Common syndication parser fails to parse some valid feeds
jeffmurphy - May 27, 2008 - 16:44
| Project: | FeedAPI |
| Version: | 5.x-1.x-dev |
| Component: | Code |
| Category: | bug report |
| Priority: | critical |
| Assigned: | Aron Novak |
| Status: | active |
Jump to:
Description
Drupal 5.7. When I create a new feed and specify a URL, the URL is not saved. If I look at:
function _feedapi_insert(&$node, $teaser, $page) {
if (isset($node->feed->url) && isset($node->feed->feed_type)) {the $node variable contains no feed member. I don't know enough about feedapi internals to figure out why. Can you help? I've uninstalled and reinstalled FeedAPI and SimplePie in an attempt to start with a clean slate, but that had no effect.
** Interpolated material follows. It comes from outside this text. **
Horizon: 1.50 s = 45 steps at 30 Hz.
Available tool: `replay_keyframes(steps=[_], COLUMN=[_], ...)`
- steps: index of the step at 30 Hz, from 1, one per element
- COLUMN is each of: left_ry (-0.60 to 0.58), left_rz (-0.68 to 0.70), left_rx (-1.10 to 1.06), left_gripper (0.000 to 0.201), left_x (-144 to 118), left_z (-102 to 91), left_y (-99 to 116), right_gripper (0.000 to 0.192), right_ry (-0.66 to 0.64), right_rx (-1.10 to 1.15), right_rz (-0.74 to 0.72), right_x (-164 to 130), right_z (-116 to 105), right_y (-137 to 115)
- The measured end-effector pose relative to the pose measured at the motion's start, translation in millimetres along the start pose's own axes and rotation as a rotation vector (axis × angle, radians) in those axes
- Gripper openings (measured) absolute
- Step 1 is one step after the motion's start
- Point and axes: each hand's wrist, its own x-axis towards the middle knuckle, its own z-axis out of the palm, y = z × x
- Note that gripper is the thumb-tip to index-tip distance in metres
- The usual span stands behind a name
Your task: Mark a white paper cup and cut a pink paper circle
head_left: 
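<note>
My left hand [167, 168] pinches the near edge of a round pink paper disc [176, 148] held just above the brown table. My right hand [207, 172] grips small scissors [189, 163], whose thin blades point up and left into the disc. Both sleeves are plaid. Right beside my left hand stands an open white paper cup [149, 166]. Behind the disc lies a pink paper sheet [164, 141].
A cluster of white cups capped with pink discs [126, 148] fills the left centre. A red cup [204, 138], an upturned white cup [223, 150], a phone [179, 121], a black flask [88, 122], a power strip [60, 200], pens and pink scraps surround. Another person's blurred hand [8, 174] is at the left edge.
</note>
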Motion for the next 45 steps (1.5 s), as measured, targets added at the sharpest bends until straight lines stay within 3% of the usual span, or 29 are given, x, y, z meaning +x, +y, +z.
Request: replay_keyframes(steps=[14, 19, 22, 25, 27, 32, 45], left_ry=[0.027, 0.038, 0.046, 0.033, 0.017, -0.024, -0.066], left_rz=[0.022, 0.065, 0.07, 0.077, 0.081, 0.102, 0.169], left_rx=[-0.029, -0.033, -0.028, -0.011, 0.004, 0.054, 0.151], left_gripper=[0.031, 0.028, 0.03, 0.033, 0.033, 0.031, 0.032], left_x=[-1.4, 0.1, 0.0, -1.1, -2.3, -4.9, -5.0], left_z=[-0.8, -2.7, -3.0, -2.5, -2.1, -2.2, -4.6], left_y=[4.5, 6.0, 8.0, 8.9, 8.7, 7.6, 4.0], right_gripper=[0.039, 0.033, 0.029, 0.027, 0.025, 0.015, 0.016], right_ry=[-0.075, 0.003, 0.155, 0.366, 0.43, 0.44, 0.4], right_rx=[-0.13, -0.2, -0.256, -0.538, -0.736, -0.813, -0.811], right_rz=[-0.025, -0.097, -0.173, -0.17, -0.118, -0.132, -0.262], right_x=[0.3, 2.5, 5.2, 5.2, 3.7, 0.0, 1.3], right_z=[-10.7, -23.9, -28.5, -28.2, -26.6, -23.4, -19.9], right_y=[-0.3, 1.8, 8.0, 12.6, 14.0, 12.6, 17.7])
print_r says that $node contains:
stdClass Object ( [nid] => 285 [vid] => 285 [type] => feedapi_node [status] => 1 [created] => 1210550714 [changed] => 1210554368 [comment] => 2 [promote] => 1 [sticky] => 0 [revision_timestamp] => 1210554352 [title] => test [body] => test [teaser] => test [log] => [format] => 3 [uid] => 1 [name] => jcmurphy [picture] => [data] => a:7:{s:23:"subscriptions_subscribe";i:0;s:18:"subscriptions_auto";i:0;s:20:"subscriptions_teaser";i:0;s:17:"messaging_default";s:9:"html_mail";s:17:"mimemail_textonly";i:0;s:25:"notifications_send_method";s:4:"mail";s:27:"notifications_send_interval";s:1:"0";} [nodewords] => Array ( [description] => [keywords] => ) [attachments] => [0] => [last_comment_timestamp] => 1210550714 [last_comment_name] => [comment_count] => 0 [taxonomy] => Array ( [2] => Array ( [5] => 5 [3] => 3 [4] => 4 ) ) [date] => 2008-05-11 19:05:14 -0500 [revision] => 0 [preview] => Preview [op] => Submit [submit] => Submit [delete] => Delete [form_token] => e74fcc2c4d837c1bd927288a8441fda0 [form_id] => feedapi_node_node_form [menu] => Array ( [title] => [description] => [pid] => 1 [path] => [weight] => 0 [mid] => 0 [type] => 86 ) [path] => [feedapi] => Array ( [feedapi_url] => https://rhn.redhat.com/rpc/recent-errata.pxt [refresh_on_create] => 0 [update_existing] => 0 [skip] => 0 [items_delete] => 0 [processors] => Array ( [feedapi_inherit] => Array ( [inherit_taxonomy] => 1 ) [feedapi_node] => Array ( [content_type] => story [node_date] => feed [promote] => 0 [x_dedupe] => ) ) ) [feedapi_feed_object] => stdClass Object ( [link] => ) [feed] => stdClass Object ( [url] => [processors] => Array ( [2] => feedapi_node [3] => feedapi_inherit ) [parsers] => Array ( [0] => parser_simplepie ) [link] => ) [validated] => 1 [is_new] => )
#1
Same problem - tried both parsers and dev snapshot form 2008-May-09 as well...
#2
Upon further looking at it, it can't possibly work for me. The data feedapi expects to make an insert into the {feedapi} table is simply not in the node object - why I don't know. I suspect that something on this current Drupal install is interfering, since I had this working previously on another install without problems.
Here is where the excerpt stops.